#### [WHAT TO WORK ON]
Lines with the word "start" are the answer; copy each of them from the data below.

=======

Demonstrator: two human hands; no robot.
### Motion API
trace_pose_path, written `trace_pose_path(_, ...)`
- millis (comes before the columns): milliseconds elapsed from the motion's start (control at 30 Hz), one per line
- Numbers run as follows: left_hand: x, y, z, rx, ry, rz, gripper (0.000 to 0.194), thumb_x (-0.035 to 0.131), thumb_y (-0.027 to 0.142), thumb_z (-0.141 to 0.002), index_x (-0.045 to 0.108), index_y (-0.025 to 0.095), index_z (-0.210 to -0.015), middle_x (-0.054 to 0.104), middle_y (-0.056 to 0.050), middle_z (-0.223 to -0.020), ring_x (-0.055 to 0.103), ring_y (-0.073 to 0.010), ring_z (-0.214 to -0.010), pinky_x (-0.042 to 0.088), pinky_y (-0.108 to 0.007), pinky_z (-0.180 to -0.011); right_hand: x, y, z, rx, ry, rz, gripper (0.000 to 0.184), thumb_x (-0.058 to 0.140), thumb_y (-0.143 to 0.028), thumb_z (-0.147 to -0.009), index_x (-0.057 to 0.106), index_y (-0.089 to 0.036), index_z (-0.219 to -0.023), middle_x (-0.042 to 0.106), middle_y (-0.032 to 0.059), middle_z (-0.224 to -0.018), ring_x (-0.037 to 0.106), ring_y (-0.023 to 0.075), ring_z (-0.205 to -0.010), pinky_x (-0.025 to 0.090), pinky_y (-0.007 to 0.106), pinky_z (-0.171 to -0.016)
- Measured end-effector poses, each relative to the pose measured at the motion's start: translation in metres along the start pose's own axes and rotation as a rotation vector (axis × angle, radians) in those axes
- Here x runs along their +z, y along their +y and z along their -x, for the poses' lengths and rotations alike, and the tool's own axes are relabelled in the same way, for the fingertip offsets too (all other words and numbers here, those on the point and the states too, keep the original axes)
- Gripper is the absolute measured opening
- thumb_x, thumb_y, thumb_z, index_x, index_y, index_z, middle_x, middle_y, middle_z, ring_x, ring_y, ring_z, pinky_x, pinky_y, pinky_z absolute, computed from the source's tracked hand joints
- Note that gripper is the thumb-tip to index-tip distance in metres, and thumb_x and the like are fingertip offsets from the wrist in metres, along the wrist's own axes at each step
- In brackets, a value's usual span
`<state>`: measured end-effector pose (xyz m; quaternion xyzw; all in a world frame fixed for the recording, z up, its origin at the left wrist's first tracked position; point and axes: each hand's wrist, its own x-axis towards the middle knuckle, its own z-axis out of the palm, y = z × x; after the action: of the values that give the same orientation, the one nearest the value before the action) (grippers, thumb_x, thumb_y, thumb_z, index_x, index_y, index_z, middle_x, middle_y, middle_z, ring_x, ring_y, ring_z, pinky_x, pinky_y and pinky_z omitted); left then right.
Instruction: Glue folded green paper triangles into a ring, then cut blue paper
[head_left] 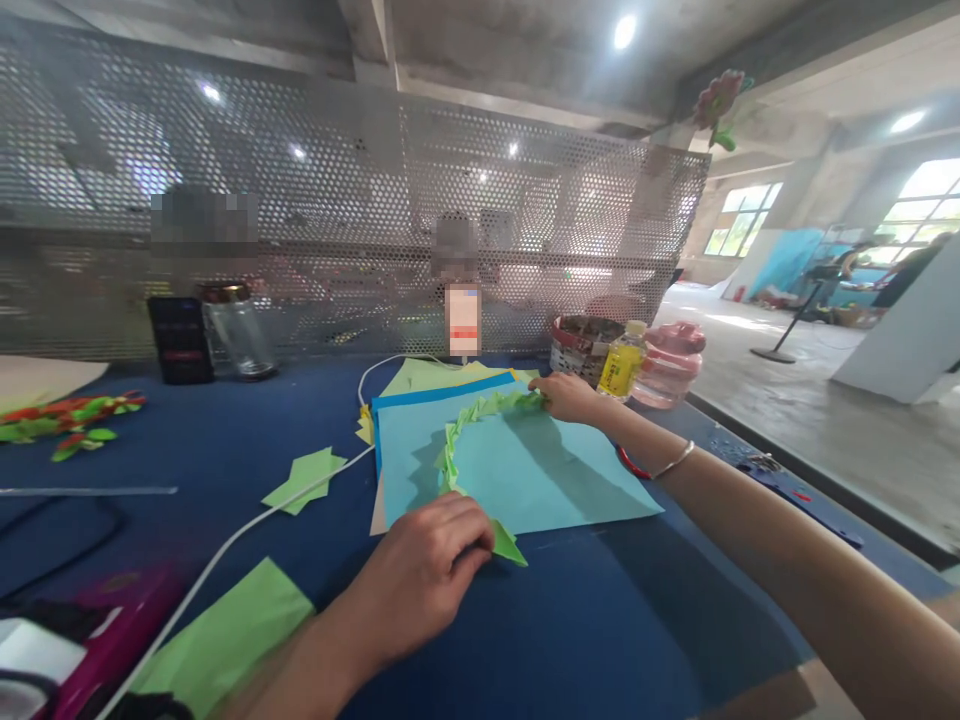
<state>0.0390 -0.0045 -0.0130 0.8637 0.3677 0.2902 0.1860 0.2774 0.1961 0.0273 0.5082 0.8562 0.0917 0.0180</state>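
Note:
A crinkled light-green folded paper chain (452,440) curves over a stack of light-blue paper sheets (570,480). My left hand (435,550) is closed in a pinch on its near end, at the front edge of the sheets. A pointed green paper tip (508,545) sticks out to the right of those fingers. At the far end, my right hand (570,398) has its fingers closed on the chain near the back right of the sheets. Something red and curved (632,463) shows beside my right forearm, mostly hidden.
Green paper pieces (304,480) and a white cable (247,530) lie left on the blue table. A phone (463,320), basket (585,345), yellow-labelled bottle (622,360) and pink jug (670,365) stand behind. A glass jar (241,335) and dark phone (180,340) stand back left, before a perforated panel (322,200).

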Motion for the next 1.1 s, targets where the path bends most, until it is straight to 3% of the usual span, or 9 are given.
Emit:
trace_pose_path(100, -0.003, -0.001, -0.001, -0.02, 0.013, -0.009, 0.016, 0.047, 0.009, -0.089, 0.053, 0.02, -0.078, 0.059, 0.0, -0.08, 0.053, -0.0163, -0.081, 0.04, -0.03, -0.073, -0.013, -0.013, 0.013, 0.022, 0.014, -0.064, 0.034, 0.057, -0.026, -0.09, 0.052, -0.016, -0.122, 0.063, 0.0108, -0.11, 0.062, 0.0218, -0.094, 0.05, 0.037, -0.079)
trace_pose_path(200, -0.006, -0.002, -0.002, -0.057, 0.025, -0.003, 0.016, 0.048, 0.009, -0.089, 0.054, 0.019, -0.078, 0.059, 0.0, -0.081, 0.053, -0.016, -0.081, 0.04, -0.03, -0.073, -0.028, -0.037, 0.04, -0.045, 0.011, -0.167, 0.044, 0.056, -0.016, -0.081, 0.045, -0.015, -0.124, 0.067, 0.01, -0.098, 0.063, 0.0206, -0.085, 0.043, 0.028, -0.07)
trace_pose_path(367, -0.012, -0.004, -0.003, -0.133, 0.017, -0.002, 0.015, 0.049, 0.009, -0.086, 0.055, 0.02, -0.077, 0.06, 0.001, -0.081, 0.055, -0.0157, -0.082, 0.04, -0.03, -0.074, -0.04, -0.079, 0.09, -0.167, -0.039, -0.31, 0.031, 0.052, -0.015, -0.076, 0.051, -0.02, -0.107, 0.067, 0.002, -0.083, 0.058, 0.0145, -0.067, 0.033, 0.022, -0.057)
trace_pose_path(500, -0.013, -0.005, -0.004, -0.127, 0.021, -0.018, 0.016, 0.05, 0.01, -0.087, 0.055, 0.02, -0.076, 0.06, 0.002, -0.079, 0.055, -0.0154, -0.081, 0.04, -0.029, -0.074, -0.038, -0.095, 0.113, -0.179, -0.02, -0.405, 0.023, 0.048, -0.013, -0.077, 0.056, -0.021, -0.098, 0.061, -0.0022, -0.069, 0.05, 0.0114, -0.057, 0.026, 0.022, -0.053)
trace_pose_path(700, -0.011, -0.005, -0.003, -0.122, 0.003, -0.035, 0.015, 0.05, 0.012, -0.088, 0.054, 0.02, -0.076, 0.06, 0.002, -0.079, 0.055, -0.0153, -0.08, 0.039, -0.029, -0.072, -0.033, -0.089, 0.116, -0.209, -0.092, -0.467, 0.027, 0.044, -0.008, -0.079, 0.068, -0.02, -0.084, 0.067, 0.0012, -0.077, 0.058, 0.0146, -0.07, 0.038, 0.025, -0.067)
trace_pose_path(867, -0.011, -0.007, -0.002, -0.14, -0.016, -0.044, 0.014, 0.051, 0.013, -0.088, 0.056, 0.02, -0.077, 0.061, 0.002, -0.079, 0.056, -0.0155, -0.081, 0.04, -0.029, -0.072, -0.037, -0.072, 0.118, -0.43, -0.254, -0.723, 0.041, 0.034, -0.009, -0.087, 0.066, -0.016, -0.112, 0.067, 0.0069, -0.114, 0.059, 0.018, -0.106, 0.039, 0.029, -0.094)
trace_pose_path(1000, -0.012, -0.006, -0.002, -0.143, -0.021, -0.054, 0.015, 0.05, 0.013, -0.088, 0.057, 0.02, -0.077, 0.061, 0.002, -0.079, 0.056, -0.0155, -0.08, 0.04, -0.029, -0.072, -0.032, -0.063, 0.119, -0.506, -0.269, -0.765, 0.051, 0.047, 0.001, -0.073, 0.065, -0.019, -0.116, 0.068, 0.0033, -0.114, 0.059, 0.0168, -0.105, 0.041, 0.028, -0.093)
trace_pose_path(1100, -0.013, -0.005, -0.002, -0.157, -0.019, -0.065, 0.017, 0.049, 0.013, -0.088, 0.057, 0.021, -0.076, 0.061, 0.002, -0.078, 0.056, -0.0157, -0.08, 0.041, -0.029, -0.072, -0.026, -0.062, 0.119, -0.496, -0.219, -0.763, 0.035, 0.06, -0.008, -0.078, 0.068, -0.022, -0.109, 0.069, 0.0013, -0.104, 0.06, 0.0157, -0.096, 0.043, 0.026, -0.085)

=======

#### [OUTPUT OF THE EXERCISE]
- millis (comes before the columns): milliseconds elapsed from the motion's start (control at 30 Hz), one per line
- Measured end-effector poses, each relative to the pose measured at the motion's start: translation in metres along the start pose's own axes and rotation as a rotation vector (axis × angle, radians) in those axes

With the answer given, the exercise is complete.